### HOW TO COMPLETE THIS TASK
Set down a word-for-word copy of the data below, limited to the lines from the first through the line with "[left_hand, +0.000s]".

### TASK INPUT
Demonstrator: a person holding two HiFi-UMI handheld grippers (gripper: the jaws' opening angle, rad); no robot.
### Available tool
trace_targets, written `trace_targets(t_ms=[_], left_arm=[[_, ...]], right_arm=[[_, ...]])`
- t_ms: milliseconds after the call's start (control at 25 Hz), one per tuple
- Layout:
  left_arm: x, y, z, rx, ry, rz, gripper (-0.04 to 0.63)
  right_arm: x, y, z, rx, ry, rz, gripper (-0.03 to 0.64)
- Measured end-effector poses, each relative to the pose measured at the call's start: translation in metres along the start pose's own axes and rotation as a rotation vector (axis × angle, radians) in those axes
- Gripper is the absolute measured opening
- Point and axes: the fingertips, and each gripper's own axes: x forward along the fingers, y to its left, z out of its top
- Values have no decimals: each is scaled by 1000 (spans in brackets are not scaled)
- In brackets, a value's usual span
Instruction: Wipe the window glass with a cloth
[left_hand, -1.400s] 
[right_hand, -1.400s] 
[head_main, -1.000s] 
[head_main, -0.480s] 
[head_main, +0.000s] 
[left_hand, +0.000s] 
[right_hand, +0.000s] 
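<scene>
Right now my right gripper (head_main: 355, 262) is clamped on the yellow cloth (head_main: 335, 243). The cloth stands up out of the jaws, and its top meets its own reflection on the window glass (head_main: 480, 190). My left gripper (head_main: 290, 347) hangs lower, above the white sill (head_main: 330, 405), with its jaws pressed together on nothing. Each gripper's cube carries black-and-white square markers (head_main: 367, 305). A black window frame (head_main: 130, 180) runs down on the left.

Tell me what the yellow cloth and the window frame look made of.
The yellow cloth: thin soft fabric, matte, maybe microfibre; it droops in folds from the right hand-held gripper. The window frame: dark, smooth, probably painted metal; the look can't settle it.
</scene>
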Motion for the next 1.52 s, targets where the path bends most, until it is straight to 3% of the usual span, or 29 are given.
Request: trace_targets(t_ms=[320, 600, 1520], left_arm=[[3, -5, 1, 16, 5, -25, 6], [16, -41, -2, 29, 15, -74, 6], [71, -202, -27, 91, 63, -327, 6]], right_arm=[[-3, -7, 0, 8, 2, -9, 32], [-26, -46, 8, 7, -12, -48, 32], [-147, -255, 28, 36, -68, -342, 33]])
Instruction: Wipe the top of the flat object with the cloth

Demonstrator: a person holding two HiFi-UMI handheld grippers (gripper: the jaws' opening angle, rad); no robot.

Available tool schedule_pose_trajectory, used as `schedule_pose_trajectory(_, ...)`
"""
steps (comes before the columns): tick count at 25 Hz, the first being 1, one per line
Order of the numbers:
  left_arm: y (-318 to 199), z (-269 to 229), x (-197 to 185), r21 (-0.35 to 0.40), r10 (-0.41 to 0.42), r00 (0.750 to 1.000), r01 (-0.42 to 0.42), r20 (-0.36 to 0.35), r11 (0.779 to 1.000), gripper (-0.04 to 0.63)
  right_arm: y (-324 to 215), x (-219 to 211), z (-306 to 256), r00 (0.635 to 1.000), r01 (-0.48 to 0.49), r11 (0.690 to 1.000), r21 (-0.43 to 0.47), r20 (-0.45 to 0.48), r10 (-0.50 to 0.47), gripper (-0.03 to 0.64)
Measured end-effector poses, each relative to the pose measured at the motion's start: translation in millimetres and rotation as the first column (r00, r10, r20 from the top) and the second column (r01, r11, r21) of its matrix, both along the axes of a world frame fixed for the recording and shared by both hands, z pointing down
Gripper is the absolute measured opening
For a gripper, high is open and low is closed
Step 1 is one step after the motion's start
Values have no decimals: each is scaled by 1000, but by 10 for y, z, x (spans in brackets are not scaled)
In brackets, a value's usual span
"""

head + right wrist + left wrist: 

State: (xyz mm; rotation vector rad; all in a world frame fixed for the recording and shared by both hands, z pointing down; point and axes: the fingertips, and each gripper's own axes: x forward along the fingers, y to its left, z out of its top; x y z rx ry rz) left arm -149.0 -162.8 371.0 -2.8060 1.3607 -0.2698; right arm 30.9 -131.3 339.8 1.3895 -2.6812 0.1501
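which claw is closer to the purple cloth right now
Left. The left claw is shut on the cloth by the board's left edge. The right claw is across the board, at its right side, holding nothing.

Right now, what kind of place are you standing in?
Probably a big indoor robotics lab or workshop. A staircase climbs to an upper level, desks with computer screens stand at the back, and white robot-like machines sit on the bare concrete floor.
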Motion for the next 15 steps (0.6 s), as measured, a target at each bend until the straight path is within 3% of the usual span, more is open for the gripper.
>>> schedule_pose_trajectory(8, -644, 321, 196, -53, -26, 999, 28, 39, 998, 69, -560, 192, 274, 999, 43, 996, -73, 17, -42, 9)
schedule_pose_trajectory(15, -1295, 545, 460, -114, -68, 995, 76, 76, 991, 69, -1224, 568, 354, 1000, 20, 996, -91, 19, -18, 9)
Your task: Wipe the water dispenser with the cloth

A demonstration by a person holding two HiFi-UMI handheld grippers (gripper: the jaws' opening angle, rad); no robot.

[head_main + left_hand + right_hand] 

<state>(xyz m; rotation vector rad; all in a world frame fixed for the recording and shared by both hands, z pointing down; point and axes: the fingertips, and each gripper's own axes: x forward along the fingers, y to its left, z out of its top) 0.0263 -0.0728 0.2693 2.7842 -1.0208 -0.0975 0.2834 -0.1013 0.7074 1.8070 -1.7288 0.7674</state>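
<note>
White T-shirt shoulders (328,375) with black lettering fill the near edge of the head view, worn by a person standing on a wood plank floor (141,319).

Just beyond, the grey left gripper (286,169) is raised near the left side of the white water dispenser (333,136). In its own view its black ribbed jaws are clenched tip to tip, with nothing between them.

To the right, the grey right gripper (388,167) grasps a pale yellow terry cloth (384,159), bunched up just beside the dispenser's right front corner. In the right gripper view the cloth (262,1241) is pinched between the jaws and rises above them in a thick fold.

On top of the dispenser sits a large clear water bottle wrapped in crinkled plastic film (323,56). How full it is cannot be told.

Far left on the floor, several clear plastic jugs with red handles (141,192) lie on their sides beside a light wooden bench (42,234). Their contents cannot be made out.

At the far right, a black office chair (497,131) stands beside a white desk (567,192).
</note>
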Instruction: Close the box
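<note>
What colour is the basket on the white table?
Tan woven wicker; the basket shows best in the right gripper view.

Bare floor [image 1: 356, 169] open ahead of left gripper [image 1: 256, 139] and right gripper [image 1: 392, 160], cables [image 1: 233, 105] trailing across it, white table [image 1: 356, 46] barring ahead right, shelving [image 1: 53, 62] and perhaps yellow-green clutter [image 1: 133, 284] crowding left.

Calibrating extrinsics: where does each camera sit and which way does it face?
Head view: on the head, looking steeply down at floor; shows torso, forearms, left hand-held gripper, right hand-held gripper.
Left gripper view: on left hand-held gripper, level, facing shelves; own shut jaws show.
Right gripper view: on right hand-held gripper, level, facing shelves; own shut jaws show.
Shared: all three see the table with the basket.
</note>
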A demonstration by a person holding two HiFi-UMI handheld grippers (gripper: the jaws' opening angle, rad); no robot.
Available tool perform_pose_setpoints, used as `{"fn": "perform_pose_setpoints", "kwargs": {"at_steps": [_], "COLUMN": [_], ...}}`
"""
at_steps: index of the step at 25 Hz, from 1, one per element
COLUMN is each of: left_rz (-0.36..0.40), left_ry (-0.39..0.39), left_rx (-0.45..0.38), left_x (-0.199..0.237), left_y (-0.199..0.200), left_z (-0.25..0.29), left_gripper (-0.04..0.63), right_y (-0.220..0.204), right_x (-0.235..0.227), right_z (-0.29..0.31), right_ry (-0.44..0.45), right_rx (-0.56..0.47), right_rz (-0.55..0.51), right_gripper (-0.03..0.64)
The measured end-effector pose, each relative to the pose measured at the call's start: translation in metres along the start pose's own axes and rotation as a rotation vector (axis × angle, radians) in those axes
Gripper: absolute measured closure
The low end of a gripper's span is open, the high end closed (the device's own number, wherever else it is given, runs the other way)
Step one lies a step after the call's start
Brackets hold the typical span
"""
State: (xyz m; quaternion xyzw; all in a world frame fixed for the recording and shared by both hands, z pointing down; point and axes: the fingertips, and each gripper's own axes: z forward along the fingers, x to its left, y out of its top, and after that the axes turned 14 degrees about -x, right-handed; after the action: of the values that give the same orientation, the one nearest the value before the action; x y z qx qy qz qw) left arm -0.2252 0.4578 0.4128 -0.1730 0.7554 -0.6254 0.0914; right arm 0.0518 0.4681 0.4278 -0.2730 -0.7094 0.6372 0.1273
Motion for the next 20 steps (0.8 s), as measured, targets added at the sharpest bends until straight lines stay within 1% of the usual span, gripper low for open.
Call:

### YOUR SOLUTION
Demonstrator: a person holding two HiFi-UMI handheld grippers (gripper: the jaws' opening angle, rad); no robot.
### Available tool
trace_targets, written `trace_targets(t_ms=[_], left_arm=[[_, ...]], right_arm=[[_, ...]])`
- t_ms: milliseconds after the call's start (control at 25 Hz), one per tuple
- Layout:
  left_arm: x, y, z, rx, ry, rz, gripper (-0.04 to 0.63)
  right_arm: x, y, z, rx, ry, rz, gripper (-0.03 to 0.64)
- Measured end-effector poses, each relative to the pose measured at the call's start: translation in metres along the start pose's own axes and rotation as a rotation vector (axis × angle, radians) in those axes
- Gripper is the absolute measured opening
- Point and axes: the fingertips, and each gripper's own axes: x forward along the fingers, y to its left, z out of its top
- Values have no decimals: each is scaled by 1000 (spans in brackets are not scaled)
- In brackets, a value's usual span
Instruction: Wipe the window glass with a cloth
[left_hand, -1.400s] 
[right_hand, -1.400s] 
[head_main, -1.000s] 
[head_main, -0.480s] 
[head_main, +0.000s] 
[left_hand, +0.000s] 

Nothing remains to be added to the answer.